Propafenone is a potent antiarrhythmic agent effective in either supraventricular or
ventricular tachyarrhythmias. For proper utilisation, some important pharmacological aspects must be considered, such as nonlinear pharmacokinetics, inability in some patients (poor
debrisoquine metabolisers) to oxidise the
drug in the liver, existence of at least one active metabolite (5-hydroxy-propafenone) and ability to exert a slight beta-blocking activity. Like all the other
antiarrhythmic drugs,
propafenone may be associated with adverse effects and may exert proarrhythmic effects. For this reason, its usage must be based on a careful analysis of the risk-benefit ratio, by considering the patient's profile as well as the characteristics of the
arrhythmia and its prognostic significance.
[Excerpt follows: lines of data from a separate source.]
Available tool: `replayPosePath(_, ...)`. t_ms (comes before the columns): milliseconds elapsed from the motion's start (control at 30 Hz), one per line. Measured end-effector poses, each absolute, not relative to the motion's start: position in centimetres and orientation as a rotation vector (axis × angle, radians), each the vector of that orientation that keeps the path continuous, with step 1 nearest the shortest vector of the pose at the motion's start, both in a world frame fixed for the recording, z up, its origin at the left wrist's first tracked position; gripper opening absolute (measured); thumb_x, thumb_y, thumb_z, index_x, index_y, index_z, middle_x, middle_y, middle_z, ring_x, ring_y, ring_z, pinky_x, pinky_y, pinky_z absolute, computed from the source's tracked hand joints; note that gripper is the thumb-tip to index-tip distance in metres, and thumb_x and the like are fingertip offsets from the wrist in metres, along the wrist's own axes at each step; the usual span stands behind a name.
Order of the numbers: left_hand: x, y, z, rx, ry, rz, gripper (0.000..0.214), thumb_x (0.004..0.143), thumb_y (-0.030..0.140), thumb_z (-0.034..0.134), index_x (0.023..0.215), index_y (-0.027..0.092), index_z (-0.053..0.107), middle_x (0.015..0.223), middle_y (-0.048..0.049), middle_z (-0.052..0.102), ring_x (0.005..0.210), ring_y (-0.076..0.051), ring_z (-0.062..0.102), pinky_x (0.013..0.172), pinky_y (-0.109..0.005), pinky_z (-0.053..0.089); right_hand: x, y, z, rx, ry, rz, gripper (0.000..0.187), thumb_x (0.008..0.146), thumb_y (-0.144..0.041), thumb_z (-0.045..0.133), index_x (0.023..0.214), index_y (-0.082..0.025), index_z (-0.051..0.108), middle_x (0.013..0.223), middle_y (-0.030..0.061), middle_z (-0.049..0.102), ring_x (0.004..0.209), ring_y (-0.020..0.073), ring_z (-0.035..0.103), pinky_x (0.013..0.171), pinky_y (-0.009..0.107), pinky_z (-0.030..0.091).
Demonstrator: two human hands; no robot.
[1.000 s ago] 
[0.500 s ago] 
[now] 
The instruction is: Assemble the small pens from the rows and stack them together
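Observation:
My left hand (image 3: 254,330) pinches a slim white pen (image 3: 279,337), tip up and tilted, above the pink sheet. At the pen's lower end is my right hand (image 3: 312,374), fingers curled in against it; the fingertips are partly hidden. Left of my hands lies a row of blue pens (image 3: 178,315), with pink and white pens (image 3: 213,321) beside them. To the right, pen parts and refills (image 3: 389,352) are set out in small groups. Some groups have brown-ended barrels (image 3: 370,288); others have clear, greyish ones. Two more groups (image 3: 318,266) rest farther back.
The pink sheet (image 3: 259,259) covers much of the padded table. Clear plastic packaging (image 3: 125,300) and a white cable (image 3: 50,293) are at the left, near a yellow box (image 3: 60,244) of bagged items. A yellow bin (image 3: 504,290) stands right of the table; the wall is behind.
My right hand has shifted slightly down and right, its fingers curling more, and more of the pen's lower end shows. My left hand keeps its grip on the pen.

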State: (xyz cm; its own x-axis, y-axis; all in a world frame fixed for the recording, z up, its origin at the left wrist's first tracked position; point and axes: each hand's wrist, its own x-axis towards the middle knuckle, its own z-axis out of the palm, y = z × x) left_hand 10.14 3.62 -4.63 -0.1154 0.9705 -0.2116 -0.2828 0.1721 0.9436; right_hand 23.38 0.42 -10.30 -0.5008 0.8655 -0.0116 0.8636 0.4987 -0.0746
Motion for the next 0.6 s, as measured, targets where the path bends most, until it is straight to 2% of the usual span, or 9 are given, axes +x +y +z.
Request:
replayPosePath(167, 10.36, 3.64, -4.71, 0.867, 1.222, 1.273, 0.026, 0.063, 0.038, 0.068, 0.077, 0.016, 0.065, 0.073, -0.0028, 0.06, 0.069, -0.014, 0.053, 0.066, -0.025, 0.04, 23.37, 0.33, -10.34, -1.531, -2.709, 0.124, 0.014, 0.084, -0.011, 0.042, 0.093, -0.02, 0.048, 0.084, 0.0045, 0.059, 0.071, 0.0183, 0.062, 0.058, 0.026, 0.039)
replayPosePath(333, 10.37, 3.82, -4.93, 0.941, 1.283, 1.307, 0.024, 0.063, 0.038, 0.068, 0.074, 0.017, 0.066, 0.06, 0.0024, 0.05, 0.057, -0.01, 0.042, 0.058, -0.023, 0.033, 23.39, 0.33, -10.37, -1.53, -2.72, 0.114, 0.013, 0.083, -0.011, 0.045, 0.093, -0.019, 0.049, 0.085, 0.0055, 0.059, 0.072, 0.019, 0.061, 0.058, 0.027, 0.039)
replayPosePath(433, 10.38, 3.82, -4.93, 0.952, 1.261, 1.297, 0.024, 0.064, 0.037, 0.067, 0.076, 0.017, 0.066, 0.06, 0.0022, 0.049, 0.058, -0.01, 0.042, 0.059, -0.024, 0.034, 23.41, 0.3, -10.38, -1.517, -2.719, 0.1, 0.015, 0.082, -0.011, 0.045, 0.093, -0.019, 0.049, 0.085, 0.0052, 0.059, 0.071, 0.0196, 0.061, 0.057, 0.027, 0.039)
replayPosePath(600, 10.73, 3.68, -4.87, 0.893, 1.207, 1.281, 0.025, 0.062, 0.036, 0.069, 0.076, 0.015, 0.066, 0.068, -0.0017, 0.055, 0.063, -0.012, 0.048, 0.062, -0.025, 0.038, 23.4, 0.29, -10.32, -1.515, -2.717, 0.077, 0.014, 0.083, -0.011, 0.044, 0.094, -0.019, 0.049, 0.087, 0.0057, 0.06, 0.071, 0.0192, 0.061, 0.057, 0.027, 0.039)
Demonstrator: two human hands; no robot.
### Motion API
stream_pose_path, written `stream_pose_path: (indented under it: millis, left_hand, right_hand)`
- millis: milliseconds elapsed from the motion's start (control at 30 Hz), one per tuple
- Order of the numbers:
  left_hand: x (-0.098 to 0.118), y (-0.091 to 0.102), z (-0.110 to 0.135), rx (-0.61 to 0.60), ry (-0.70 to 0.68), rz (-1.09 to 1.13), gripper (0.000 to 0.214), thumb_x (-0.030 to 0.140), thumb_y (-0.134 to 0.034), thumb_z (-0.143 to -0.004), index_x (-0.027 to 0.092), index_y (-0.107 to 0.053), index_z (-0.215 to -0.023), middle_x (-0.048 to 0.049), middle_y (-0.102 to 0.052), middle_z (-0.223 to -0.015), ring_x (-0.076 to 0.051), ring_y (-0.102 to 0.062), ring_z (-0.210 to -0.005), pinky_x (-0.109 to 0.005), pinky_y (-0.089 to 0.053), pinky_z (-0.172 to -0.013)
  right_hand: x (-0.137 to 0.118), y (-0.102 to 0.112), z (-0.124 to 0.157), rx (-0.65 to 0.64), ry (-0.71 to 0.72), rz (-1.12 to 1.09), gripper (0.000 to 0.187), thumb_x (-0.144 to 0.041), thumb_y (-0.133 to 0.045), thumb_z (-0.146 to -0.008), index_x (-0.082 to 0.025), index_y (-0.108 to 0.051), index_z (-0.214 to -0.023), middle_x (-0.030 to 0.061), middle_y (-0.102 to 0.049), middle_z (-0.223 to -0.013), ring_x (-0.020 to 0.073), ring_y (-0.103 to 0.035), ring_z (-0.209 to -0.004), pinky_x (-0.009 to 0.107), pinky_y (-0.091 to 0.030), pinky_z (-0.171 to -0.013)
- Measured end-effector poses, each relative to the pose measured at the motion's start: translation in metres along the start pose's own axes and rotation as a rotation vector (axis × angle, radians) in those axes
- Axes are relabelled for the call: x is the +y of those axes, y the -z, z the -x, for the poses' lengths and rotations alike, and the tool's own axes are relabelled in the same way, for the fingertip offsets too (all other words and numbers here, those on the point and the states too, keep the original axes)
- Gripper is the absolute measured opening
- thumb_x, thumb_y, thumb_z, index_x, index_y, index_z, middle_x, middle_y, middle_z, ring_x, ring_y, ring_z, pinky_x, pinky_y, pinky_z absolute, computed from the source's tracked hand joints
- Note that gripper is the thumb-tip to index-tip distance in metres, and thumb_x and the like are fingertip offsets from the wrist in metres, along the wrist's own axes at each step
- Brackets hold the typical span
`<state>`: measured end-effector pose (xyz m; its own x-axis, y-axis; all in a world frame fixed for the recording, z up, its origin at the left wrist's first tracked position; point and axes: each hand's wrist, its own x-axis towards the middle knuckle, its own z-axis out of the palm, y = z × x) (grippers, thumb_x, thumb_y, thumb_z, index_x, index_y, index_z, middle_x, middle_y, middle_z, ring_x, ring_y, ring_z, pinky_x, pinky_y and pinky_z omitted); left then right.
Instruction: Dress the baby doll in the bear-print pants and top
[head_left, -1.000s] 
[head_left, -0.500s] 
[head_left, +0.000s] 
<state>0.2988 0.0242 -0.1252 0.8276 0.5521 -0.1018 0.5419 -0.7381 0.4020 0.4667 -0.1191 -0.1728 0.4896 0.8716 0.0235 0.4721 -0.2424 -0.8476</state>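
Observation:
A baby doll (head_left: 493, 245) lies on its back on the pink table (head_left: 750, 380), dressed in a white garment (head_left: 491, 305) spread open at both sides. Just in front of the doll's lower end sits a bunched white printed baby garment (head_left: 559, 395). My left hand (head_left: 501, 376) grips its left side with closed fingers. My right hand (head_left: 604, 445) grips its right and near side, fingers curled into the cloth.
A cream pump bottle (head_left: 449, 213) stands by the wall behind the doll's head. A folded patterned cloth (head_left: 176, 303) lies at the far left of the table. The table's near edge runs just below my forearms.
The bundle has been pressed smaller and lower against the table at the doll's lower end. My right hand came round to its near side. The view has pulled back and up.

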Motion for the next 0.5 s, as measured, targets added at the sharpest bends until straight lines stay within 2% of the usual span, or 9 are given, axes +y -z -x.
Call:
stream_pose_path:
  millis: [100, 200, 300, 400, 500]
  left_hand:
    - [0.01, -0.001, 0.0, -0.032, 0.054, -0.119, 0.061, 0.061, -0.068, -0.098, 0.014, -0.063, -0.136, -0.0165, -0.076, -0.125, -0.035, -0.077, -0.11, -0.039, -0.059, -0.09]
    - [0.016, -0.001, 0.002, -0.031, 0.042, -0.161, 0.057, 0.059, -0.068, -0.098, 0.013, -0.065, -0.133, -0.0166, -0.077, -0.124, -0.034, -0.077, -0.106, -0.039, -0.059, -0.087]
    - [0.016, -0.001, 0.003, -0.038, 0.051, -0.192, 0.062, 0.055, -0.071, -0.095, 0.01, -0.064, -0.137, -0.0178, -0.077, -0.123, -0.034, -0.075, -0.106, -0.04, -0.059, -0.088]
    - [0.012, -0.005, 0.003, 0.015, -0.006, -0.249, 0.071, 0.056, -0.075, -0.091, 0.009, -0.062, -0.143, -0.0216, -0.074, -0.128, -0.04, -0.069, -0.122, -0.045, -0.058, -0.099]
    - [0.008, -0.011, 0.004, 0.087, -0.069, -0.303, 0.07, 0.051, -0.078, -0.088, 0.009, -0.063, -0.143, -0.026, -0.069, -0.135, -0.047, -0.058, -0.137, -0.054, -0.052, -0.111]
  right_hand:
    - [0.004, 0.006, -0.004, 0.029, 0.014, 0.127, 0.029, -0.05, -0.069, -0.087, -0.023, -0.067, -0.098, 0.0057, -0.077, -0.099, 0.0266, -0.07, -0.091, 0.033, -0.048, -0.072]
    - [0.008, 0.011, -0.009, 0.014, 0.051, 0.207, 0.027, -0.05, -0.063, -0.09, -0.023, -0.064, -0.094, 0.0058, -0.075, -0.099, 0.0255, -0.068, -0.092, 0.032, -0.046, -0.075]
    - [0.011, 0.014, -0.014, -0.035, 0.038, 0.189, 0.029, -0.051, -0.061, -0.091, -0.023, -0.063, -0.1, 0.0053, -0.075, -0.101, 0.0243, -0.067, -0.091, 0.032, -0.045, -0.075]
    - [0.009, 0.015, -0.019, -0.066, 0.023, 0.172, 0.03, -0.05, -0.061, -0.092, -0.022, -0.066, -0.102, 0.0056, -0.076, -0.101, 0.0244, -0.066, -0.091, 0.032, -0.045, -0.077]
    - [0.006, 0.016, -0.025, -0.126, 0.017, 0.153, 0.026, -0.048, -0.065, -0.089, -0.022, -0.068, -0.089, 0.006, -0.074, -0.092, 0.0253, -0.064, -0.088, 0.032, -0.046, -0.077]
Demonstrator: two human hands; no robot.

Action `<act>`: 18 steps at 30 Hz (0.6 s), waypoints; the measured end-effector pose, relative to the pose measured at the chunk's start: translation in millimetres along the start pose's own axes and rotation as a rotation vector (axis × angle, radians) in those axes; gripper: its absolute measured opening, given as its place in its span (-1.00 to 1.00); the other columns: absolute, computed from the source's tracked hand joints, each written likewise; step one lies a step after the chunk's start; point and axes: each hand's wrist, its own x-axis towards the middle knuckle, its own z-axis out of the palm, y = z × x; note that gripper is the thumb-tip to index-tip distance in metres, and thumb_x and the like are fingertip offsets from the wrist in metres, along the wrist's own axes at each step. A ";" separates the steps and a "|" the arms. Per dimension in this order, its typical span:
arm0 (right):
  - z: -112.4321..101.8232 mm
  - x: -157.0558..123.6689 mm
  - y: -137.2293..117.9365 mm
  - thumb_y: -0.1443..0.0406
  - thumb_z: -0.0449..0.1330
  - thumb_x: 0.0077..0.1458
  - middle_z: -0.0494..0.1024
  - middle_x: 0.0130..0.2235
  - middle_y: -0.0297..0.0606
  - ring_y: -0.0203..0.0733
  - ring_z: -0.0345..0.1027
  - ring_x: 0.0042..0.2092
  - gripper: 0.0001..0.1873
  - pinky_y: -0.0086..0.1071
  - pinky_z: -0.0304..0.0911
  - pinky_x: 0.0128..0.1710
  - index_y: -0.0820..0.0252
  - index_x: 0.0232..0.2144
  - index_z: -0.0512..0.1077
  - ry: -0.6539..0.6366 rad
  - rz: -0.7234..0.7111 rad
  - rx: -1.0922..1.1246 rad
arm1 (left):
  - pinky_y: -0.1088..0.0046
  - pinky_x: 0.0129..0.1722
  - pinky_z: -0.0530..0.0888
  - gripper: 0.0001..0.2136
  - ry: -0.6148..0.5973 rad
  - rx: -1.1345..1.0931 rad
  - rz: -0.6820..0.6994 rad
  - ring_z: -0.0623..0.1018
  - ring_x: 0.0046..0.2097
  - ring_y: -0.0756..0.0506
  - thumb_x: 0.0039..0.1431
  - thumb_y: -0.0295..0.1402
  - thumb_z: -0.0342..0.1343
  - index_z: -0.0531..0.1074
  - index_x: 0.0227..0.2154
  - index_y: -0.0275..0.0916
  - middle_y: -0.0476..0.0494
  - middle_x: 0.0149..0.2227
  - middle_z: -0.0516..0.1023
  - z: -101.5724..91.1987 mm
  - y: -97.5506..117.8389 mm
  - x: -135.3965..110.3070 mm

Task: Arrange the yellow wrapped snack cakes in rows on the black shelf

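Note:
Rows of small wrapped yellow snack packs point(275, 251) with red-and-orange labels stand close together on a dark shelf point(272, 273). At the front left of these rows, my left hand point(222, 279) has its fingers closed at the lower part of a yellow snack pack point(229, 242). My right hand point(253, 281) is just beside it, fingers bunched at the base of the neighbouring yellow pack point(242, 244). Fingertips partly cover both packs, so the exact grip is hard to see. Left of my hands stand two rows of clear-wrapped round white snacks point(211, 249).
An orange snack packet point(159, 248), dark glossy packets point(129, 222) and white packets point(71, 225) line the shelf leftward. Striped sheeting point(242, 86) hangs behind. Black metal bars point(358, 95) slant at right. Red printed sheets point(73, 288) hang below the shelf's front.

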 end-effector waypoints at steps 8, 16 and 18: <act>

Propafenone appears to be very effective, and has a favourable risk-benefit profile in the treatment of all supra-ventricular arrhythmias. Particularly, it is effective in converting
atrial fibrillation to sinus rhythm and in preventing
atrial fibrillation recurrences, and is very effective in the pharmacological control of the arrhythmias of the
Wolff-Parkinson-White syndrome.
Propafenone is also effective in suppressing
ventricular premature complexes and
nonsustained ventricular tachycardias. However, because of potential proarrhythmic effects, its use in these arrhythmias must be considered after a careful analysis of the risk-benefit profile, which could be favourable in some patients, but less favourable in others (e.g. patients with
coronary artery disease and
ventricular dysfunction). In malignant ventricular arrhythmias, further studies are needed to define the limitations of
antiarrhythmic drugs in comparison with non-pharmacological treatments, mainly cardioverter/
defibrillators. At present, like the other class I antiarrhythmic agents,
propafenone does not seem to be a first choice prophylactic agent for malignant ventricular arrhythmias, although more data from controlled studies are needed.